• Required work
Reproduce each entry exactly as written.

(Beginning of Provided records)

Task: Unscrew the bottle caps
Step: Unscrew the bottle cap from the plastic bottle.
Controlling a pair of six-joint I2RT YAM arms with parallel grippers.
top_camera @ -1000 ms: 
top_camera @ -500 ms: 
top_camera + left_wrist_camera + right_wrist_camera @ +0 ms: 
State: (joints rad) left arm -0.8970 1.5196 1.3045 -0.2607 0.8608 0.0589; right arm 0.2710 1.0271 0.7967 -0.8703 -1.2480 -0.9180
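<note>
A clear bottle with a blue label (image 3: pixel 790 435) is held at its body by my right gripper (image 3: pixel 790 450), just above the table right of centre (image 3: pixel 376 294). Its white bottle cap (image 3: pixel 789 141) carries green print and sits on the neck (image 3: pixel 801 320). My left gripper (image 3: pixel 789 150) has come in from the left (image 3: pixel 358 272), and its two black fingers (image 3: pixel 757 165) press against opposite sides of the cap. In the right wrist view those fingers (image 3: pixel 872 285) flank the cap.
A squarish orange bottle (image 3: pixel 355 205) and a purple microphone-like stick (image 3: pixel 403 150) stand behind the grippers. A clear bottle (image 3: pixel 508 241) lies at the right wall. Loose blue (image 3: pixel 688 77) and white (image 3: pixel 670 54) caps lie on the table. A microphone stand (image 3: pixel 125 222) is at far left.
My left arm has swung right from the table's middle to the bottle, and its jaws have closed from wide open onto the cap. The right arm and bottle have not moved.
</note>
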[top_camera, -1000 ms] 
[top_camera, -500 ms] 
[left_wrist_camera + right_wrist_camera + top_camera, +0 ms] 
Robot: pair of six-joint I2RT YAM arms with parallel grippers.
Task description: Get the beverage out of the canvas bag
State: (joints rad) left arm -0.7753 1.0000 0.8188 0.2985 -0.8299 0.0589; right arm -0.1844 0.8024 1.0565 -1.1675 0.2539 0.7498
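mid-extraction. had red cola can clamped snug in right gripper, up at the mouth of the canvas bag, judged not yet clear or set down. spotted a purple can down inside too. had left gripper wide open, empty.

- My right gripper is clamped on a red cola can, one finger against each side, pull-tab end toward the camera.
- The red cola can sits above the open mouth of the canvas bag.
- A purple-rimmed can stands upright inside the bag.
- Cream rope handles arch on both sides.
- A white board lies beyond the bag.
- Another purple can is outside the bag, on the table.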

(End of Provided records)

• Output for this task
Task: Unscrew the bottle caps
Step: Unscrew the bottle cap from the plastic bottle.
Controlling a pair of six-joint I2RT YAM arms with parallel grippers.
top_camera @ -1000 ms: 
top_camera @ -500 ms: 
top_camera + left_wrist_camera + right_wrist_camera @ +0 ms: 
State: (joints rad) left arm -0.8970 1.5196 1.3045 -0.2607 0.8608 0.0589; right arm 0.2710 1.0271 0.7967 -0.8703 -1.2480 -0.9180
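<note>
A clear bottle with a blue label (image 3: pixel 790 435) is held at its body by my right gripper (image 3: pixel 790 450), just above the table right of centre (image 3: pixel 376 294). Its white bottle cap (image 3: pixel 789 141) carries green print and sits on the neck (image 3: pixel 801 320). My left gripper (image 3: pixel 789 150) has come in from the left (image 3: pixel 358 272), and its two black fingers (image 3: pixel 757 165) press against opposite sides of the cap. In the right wrist view those fingers (image 3: pixel 872 285) flank the cap.
A squarish orange bottle (image 3: pixel 355 205) and a purple microphone-like stick (image 3: pixel 403 150) stand behind the grippers. A clear bottle (image 3: pixel 508 241) lies at the right wall. Loose blue (image 3: pixel 688 77) and white (image 3: pixel 670 54) caps lie on the table. A microphone stand (image 3: pixel 125 222) is at far left.
My left arm has swung right from the table's middle to the bottle, and its jaws have closed from wide open onto the cap. The right arm and bottle have not moved.
</note>
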[top_camera, -1000 ms] 
[top_camera, -500 ms] 
[left_wrist_camera + right_wrist_camera + top_camera, +0 ms] 
Robot: pair of six-joint I2RT YAM arms with parallel grippers.
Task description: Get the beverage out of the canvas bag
State: (joints rad) left arm -0.7753 1.0000 0.8188 0.2985 -0.8299 0.0589; right arm -0.1844 0.8024 1.0565 -1.1675 0.2539 0.7498
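mid-extraction. had red cola can clamped snug in right gripper, up at the mouth of the canvas bag, judged not yet clear or set down. spotted a purple can down inside too. had left gripper wide open, empty.

- My right gripper is clamped on a red cola can, one finger against each side, pull-tab end toward the camera.
- The red cola can sits above the open mouth of the canvas bag.
- A purple-rimmed can stands upright inside the bag.
- Cream rope handles arch on both sides.
- A white board lies beyond the bag.
- Another purple can is outside the bag, on the table.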

The answer has been given, and the exercise is complete.